Project Summary/Abstract:
Alzheimer’s Disease and Alzheimer’s Disease Related Disorders belong to a devastating class of
neurodegenerative diseases called tauopathies, marked by pathologic aggregation of hyper-phosphorylated tau
protein (phospho-tau)1. An early event in the onset of tauopathies is the formation of pathologic-stress granules
(p-SGs); cytotoxic biomolecular condensates (BMCs) consisting of toxic phospho-tau oligomers and RNA-
binding proteins (RBPs) T-Cell Intracellular Antigen 1 (TIA1) and Splicing Factor Proline and Glutamine Rich
(SFPQ) that accumulate in the cytoplasm of neural cells2–4,8. While it is evident that p-SGs play an important role
in the pathogenesis of tauopathy2,3,5,75, it is unknown how they form and how they impact homeostatic functions
of the proteins they sequester. Defects in axonal transport have been established as an early event
accompanying phospho-tau pathology, with conformational changes in pathologic tau leading to inhibition of
anterograde axonal transport through kinesin motors32–34. Since several SG associated RBPs, including SFPQ,
rely on kinesins to transport mRNAs9,10, we propose that early deficits in axonal transport lead to buildup of
transport RBPs in the cytoplasm, where they aggregate, contributing to formation of p-SGs. Once sequestered
in p-SGs, we predict that RBP homeostatic functions are disrupted, enhancing tau-mediated neurodegeneration.

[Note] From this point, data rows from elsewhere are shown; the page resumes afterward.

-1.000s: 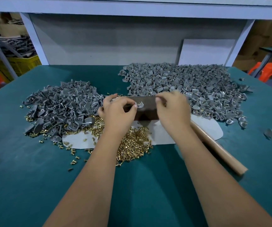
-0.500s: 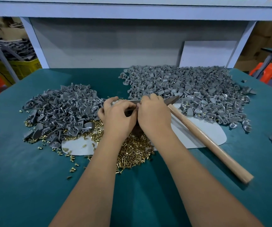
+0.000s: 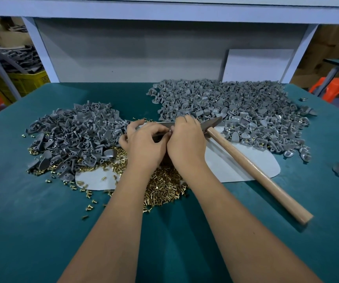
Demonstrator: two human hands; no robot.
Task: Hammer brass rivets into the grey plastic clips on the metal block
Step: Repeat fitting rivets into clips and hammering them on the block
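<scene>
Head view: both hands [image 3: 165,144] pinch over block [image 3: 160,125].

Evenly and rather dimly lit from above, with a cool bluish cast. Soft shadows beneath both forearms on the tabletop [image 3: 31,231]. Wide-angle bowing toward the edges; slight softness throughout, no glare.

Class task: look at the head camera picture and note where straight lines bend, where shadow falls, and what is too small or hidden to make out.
Head view: wide-angle bend curves the table edges; the hammer handle casts a shadow beside it; the left hand and right hand hide the metal block, so their pinch is unclear.
</scene>
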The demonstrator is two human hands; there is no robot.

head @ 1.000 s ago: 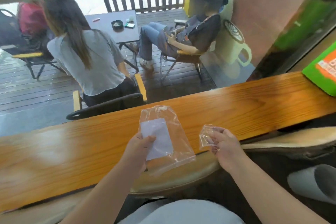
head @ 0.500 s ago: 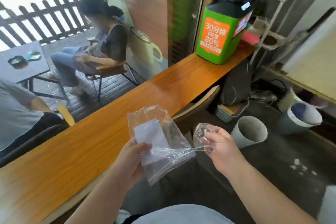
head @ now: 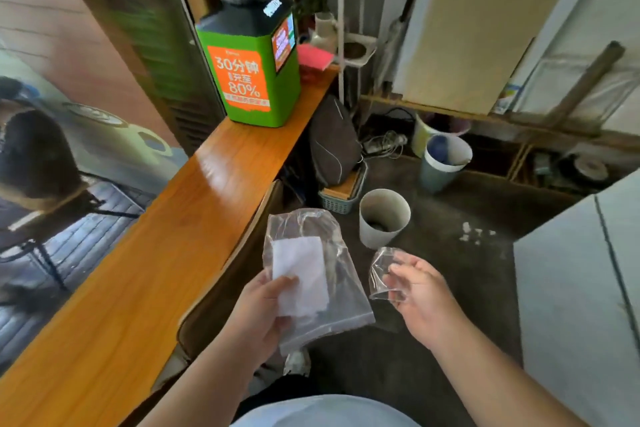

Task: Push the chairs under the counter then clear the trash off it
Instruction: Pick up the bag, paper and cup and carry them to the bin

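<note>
My left hand [head: 259, 314] grips a clear plastic bag [head: 334, 291] with a white paper slip inside, held off the counter's right edge. My right hand [head: 420, 298] pinches a small crumpled clear wrapper [head: 379, 272] by the fingertips. The long wooden counter [head: 166, 253] runs along the window on my left. A chair [head: 221, 291] sits tucked under its edge, only the seat rim showing. On the floor just beyond both hands stands a white cylindrical bin [head: 384, 220], open at the top.
A green and orange kiosk box [head: 252, 70] stands at the counter's far end. A dark backpack [head: 332, 146] leans over a small basket [head: 343, 192]. A second bin [head: 445, 160] sits further back. A white cabinet [head: 581, 305] is at right. Scraps litter the floor [head: 474, 232].
My view has swung right, away from the window and towards the room's floor and bins. Both hands keep the same plastic pieces, now off the counter's edge.
</note>
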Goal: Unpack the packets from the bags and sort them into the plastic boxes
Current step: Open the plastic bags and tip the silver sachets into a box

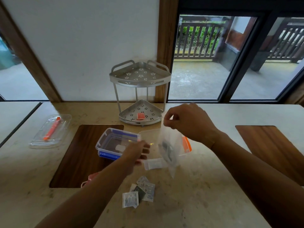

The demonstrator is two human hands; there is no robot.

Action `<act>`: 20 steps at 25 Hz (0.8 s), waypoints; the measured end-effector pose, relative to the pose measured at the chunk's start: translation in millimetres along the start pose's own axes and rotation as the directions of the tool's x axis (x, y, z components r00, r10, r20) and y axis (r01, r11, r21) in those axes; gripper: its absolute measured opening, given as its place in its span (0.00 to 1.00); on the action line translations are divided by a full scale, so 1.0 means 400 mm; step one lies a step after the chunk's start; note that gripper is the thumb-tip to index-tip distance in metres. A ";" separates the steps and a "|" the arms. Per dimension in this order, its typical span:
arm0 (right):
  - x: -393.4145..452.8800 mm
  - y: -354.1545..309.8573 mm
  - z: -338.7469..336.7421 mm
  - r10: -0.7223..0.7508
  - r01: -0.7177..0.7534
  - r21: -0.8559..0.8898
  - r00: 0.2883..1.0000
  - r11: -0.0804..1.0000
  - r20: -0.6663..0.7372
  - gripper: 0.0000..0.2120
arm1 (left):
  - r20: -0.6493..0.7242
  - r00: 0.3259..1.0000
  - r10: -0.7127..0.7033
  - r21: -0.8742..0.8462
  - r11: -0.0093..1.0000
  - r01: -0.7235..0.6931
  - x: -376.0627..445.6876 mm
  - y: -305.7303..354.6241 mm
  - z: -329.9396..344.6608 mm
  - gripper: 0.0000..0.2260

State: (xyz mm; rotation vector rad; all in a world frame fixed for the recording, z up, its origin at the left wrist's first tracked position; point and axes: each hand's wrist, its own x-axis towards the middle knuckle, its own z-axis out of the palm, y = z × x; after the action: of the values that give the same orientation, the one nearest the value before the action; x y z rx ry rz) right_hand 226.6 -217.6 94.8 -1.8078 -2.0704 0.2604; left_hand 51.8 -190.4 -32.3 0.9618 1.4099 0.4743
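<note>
Right hand: my right hand (185, 122) is raised over the middle of the pale marble-look tabletop (189, 195), thumb and fingers pinched on the top edge of a clear, soft plastic bag (169, 145) — held high so the bag hangs and its contents slide down.

Bag: it dangles in the air in front of the boxes, with something dark inside; I cannot tell what.

Left hand: my left hand (138, 153) reaches in low beside the bag, fingers curled. Whether it actually grips a small white flat packet (154, 163) just at its fingertips, or only nears it, I cannot tell.

Blue box: a clear plastic box with blue clip handles (115, 142) sits open just behind my left hand, close enough to drop packets in.

Orange box: a second clear plastic box with an orange clip (186, 143) stands right beside it, mostly seen through the bag.

Loose packets: a small heap of white and dark sachets (139, 191) lies on the table nearer to me — out of the bag, not yet sorted.

Rack: a grey metal two-tier corner rack (139, 92) stands against the wall with a small red packet (140, 116) on its lower shelf.

Far left: a clear lid or tray with an orange stick (51, 130) lies well apart.

Progress: as I judge it, unpacking is midway.
</note>
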 end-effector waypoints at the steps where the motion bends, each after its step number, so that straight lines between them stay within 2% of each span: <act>1: 0.012 -0.004 -0.010 -0.007 0.009 0.051 1.000 0.999 -0.023 0.07 | 0.031 0.997 -0.076 -0.064 0.995 0.078 0.005 -0.027 0.001 0.13; 3: 0.037 -0.010 -0.019 -0.015 0.023 0.146 0.998 0.989 -0.058 0.06 | 0.179 0.970 -0.165 -0.238 0.949 0.206 0.014 -0.064 0.003 0.18; 5: 0.063 -0.010 -0.015 -0.019 0.042 0.190 0.993 0.981 -0.118 0.06 | 0.302 0.949 -0.090 -0.436 0.872 0.222 0.025 -0.072 -0.006 0.19; 7: 0.083 -0.002 -0.002 -0.012 0.046 0.212 0.988 0.976 -0.156 0.07 | 0.281 0.960 0.020 -0.581 0.799 0.153 0.044 -0.066 -0.028 0.17; 9: 0.096 0.014 0.016 0.010 0.024 0.243 0.991 0.970 -0.137 0.07 | 0.216 0.975 0.046 -0.641 0.761 0.106 0.061 -0.057 -0.050 0.17; 13: 0.117 0.065 0.065 0.094 -0.064 0.291 0.991 0.955 -0.090 0.07 | 0.061 0.998 -0.004 -0.608 0.793 0.041 0.088 -0.047 -0.101 0.14; 17: 0.137 0.136 0.156 0.233 -0.222 0.260 0.972 0.940 -0.010 0.06 | -0.166 0.986 0.000 -0.446 0.892 -0.075 0.120 -0.031 -0.154 0.11; 20: 0.126 0.174 0.245 0.340 -0.349 0.198 0.937 0.916 0.077 0.08 | -0.295 0.952 0.084 -0.285 0.943 -0.171 0.120 -0.011 -0.174 0.06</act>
State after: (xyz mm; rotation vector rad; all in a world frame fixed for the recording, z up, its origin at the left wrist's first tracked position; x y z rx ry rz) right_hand 245.9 -146.8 -13.0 -2.0374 -1.6627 0.5925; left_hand -8.2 -136.1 -57.1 0.7535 1.4728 0.9316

To test our model, we will use innovative methods for interrupting axonal transport in WT and P301S MAPT
mutant human induced cortical neurons (iCNs) and motor neurons (iMNs). We will evaluate whether disruption
of particular transport programs accelerates formation of the BMCs that are the p-SGs. To determine whether
sequestration of RBP SFPQ in p-SGs disrupts critical homeostatic functions in the nucleus and/or the axons of
cortical and motor neurons, we will again use WT and P301S MAPT mutant human induced cortical neurons
(iCNs) and motor neurons (iMNs) and interrogate the multiple essential functions of SFPQ57, including DNA
repair, nuclear mRNA export, and axonal mRNA transport. Results from these studies will identify early targets
for pharmacologic intervention in the pathogenesis of tauopathy and identify essential differences in the onset of
disease in different cells types of the central nervous system.